Uma cesta de alimentos tradicionais da Páscoa, que inclui chocolates e bacalhau, ficou 5,73% mais barata em relação aos últimos 12 meses, segundo levantamento do Instituto Brasileiro de Economia (Ibre) da Fundação Getulio Vargas (FGV). O resultado, divulgado às vésperas do domingo de Páscoa (5), marca o segundo ano consecutivo de queda nos preços do conjunto de produtos: em 2025, a redução havia sido de 6,77%.
Para efeito de comparação, a inflação geral ao consumidor, medida pelo Índice de Preços ao Consumidor – Mensal (IPC-10) da FGV, teve alta de 3,18% no período de abril de 2025 a março de 2026.
Produtos com inflação acima da média:
- Bombons e chocolates: 16,71%
- Bacalhau: 9,9%
- Sardinha em conserva: 8,84%
- Atum: 6,41%
Itens que contribuíram para a queda da cesta:
- Arroz: -26,11%
- Ovos de galinha: -14,56%
- Azeite: -23,20%
Os pescados frescos registraram alta de 1,74%, e os vinhos, de 0,73%.
Ao observar as quatro últimas Páscoas, houve duas com inflação positiva e duas com deflação, na comparação ano a ano:
- 2026: -5,73%
- 2025: -6,77%
- 2024: 16,73%
- 2023: 13,16%
De acordo com o economista Matheus Dias, do Ibre/FGV, a variação acumulada dos preços de Páscoa nos últimos quatro anos foi de 15,37%, abaixo da inflação geral calculada pelo IPC-10 no mesmo período (16,53% de abril de 2022 a março de 2026). No mesmo intervalo, bombons e chocolates subiram 49,26%; o bacalhau, 31,21%; o atum, 38,98%; e o azeite, 34,74%. Entre hortifrúti, houve redução nos preços da batata inglesa (-16,02%) e da cebola (-15,44%).
Industrializados
Matheus Dias observou que a queda no custo das matérias-primas costuma demorar a se refletir em produtos industrializados.

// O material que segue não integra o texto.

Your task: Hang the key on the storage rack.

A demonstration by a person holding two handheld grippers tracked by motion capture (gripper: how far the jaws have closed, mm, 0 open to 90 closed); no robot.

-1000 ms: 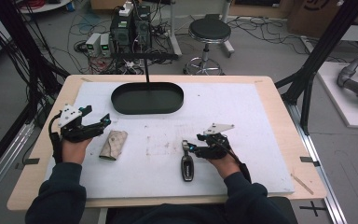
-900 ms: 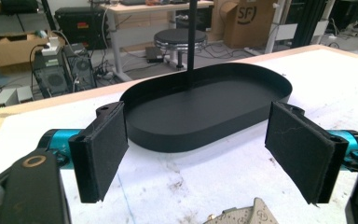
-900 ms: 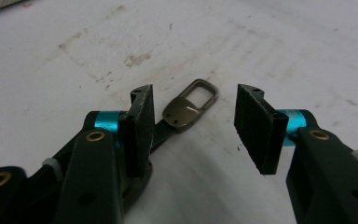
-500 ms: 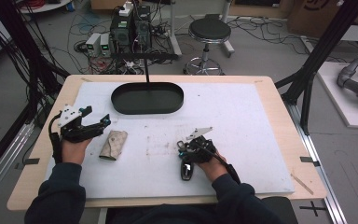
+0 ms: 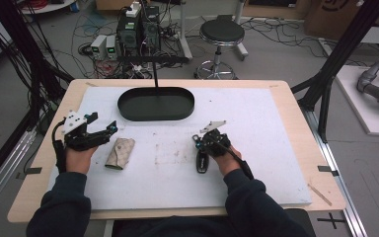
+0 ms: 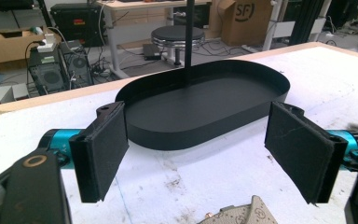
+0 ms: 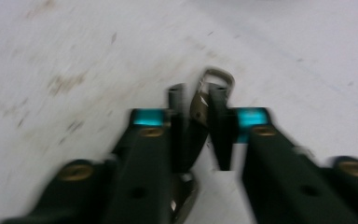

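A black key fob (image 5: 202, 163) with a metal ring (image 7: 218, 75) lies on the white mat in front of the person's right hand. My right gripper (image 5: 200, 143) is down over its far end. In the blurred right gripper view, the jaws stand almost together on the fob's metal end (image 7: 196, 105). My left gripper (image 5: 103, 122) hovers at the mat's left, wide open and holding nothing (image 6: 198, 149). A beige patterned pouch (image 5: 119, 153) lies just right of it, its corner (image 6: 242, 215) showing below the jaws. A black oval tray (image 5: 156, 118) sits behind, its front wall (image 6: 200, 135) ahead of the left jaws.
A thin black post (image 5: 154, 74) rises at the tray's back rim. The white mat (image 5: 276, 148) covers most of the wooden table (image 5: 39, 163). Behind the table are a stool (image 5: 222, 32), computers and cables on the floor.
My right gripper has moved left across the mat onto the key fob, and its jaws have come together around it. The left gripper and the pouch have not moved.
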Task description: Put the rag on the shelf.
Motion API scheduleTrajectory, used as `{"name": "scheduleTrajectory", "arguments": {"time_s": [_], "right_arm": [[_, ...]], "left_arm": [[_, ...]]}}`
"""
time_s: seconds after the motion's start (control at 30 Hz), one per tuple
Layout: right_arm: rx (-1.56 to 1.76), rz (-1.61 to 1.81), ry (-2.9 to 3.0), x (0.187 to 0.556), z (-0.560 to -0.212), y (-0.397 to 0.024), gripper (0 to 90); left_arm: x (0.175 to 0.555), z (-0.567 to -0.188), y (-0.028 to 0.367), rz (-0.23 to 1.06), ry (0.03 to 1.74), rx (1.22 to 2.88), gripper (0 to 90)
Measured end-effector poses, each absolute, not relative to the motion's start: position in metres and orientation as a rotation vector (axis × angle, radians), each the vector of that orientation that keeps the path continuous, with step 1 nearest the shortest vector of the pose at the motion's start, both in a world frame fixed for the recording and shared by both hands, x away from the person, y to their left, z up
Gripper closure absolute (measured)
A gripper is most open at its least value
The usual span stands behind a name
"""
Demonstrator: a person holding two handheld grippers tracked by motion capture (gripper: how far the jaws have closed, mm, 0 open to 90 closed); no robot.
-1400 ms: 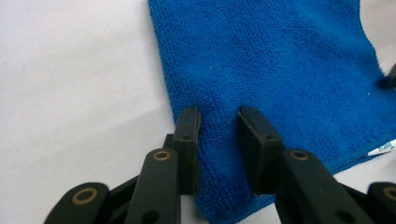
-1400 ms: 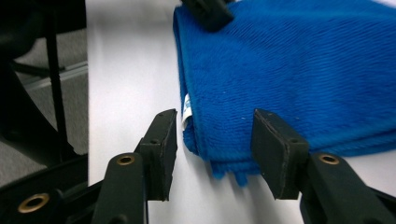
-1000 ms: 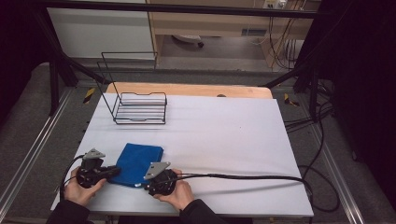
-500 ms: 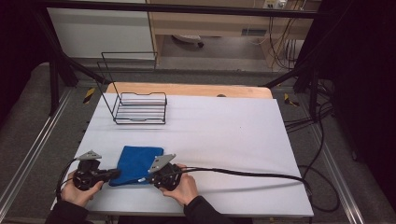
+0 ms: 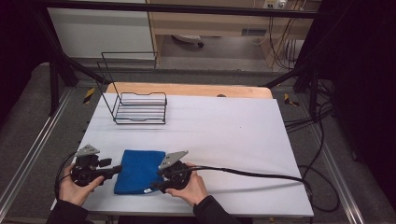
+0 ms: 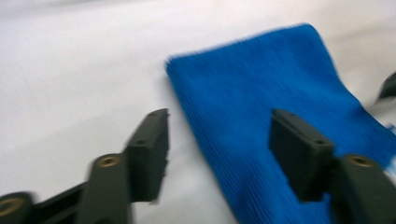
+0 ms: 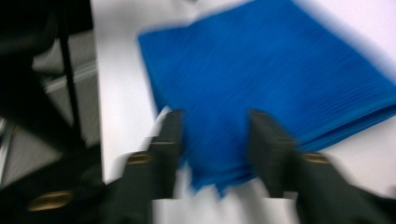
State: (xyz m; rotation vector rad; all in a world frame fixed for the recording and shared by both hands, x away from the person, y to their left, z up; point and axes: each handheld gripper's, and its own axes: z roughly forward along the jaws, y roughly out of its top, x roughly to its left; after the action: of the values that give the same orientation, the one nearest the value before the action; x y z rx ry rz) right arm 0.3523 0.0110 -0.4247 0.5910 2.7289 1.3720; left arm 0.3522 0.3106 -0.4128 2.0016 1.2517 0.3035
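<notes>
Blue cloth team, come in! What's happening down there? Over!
Left gripper open, jaws straddling the blue cloth's left edge. Right gripper open at its near right corner. Cloth flat on the table. Wire rack far back, nothing blocking.

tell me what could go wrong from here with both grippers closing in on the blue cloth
1. The blue cloth lies folded near the table's front edge; a tug toward the person could drag it off.
2. The right gripper straddles only a corner, so closing may pinch just some of the folded layers.
3. The left gripper has one jaw over bare table and may push the cloth's edge rather than catch it.
</notes>
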Motion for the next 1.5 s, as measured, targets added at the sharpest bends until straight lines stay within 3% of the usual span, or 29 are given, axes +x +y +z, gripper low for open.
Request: {"name": "scheduleTrajectory", "arguments": {"time_s": [0.07,0.2,0.3,0.43,0.53,0.63,0.8,1.17,1.5], "right_arm": [[0.611,1.4,2.671,0.358,-0.415,0.007,38.0],[0.697,1.396,2.571,0.378,-0.406,0.004,29.6],[0.782,1.378,2.537,0.394,-0.41,0.006,26.5],[0.862,1.369,2.51,0.407,-0.419,0.009,26.3],[0.898,1.359,2.507,0.413,-0.425,0.011,29.1],[0.948,1.364,2.492,0.419,-0.429,0.013,32.2],[0.99,1.318,2.511,0.429,-0.438,0.014,48.8],[1.046,1.264,2.576,0.436,-0.455,0.019,65.6],[1.125,1.292,2.647,0.437,-0.455,0.02,83.2]], "left_arm": [[0.363,-0.412,0.308,0.309,1.256,2.012,29.3],[0.387,-0.412,0.302,0.333,1.272,2.022,27.8],[0.403,-0.415,0.299,0.323,1.282,2.022,32.8],[0.411,-0.424,0.297,0.315,1.284,2.069,47.0],[0.408,-0.428,0.297,0.292,1.264,2.062,58.2],[0.409,-0.432,0.297,0.283,1.265,2.078,63.8],[0.412,-0.44,0.297,0.252,1.281,2.084,66.7],[0.407,-0.44,0.297,0.223,1.269,2.087,78.8],[0.407,-0.442,0.299,0.214,1.245,2.077,84.1]]}}
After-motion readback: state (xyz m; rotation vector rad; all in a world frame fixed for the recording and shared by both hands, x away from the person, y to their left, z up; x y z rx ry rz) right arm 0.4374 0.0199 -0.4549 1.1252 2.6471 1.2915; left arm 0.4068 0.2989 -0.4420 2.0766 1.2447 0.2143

Como exemplo, ele apontou que o cacau — principal insumo do chocolate — vinha registrando queda no mercado internacional desde outubro de 2025, com recuo de cerca de 60% em 12 meses, mas o preço ao consumidor de chocolates seguiu em alta de 16,71% no período.
Concentração
No estudo sobre inflação de alimentos, o economista Valter Palmieri Junior, doutor em Desenvolvimento Econômico pela Unicamp, destacou que a concentração do mercado tende a reduzir a concorrência. No levantamento, cinco marcas de bombons e chocolates de três empresas concentravam 83% do mercado.
Indústria
A Associação Brasileira da Indústria de Chocolates, Cacau, Amendoim, Balas e Derivados (Abicab) afirmou que o preço final do chocolate não é definido apenas pelo cacau, apontando outros custos como leite, açúcar, frete (incluindo transporte refrigerado) e variação do dólar. Segundo a entidade, foram oferecidos 800 itens ao mercado neste ano, com 134 lançamentos, ante 611 no ano anterior.
A Abicab lembrou que, em 2024, o fenômeno El Niño afetou plantações em países como Gana e Costa do Marfim — responsáveis por cerca de 60% da produção mundial de cacau — gerando um déficit estimado em 700 mil toneladas. Naquele momento, o preço da tonelada na Bolsa de Nova York chegou a subir para US$ 11 mil (aproximadamente R$ 56,7 mil), embora apenas 10% desse impacto tenha se refletido no preço final. Atualmente, a cotação aproxima-se de US$ 3,3 mil.
Empregos
A Abicab estimou 14,6 mil vagas temporárias para esta Páscoa, 50% a mais do que em 2025, lembrando que contratações costumam começar em agosto do ano anterior. A associação informou que cerca de 20% dessas vagas terminam incorporadas como empregos formais. A entidade também apontou expectativa positiva para a Páscoa em função da estabilidade econômica e da menor taxa histórica de desemprego.
Pesquisa do Instituto Locomotiva indicou que 90% dos consumidores pretendem comprar produtos relacionados à Páscoa neste ano.